Кончик хвоста у господина на столе замер, взметнулся, стукнул еще раз и втянулся в штанину, исчез в ней. Собеседник Вениамина Л. спрыгнул обратно на стул, сел на нем, выпрямился и быстрым движением огладил метельчатые усы.
— Тогда слушай, — сказал он. — Внимательно слушай. Все это было предисловие, сейчас же дело…
* * *
Мусорный бак был пуст. Вениамин Л. перерыл его до самого дна — но ничего не обнаружил. Точнее, бак был полон всякого мусора, до самых краев, однако ничего съестного. Ни крошки. Похоже, его содержимое уже перевернули десять раз, и все, что было съестного, выгребли. До последнего объедка.
Вениамин Л. выбрался наружу и со злостью пнул бак ногой. Металлическое тело того отозвалось гулким грязным дребезжаньем.
— Что, тут тоже нечем поживиться? — продолжением этого дребезжанья спросил рядом надтреснутый голос.
Вениамин Л. посмотрел на спросившего. Это был мужчина средних лет, в прошлом, видимо, довольно солидной комплекции, но сейчас все у него висело складками и морщинами: щеки с подглазьями, шея, одежда. Просторные брюки были подвязаны белой бельевой веревкой, и лохматые концы ее выглядывали из-под обвисшего пиджака свидетельством жизни, потерпевшей крушение.
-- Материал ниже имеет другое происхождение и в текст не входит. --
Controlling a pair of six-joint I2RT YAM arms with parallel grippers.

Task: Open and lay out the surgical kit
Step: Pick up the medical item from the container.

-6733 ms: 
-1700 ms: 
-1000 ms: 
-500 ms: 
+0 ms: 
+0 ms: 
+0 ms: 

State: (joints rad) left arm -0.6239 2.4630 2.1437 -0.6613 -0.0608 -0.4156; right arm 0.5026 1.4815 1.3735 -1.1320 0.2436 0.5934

— Восемь дворов обошел, все подчистую выбрано, — поймав взгляд Вениамина Л., продолжил мужчина. — И тут, как я понимаю, то же самое?
— То же самое, — с неохотой отозвался Вениамин Л.
— Проклятые крысы! — с негодованием воскликнул мужчина. Вернее, он хотел с негодованием, но надтреснутость его голоса придала интонации жалкую беспомощность. — Разве можно было им верить? Нужно было их травить, травить, травить! Нельзя было их выпускать из подвалов!
— Да? И как бы вы их не выпустили? — желчно усмехнулся Вениамин Л. — Ввязались бы с ними в войну? Можно выиграть войну у грызунов?
— Но лучше было погибнуть с оружием в руках, чем сейчас подыхать от элементарного голода! — с прежней надтреснутой патетикой воскликнул мужчина.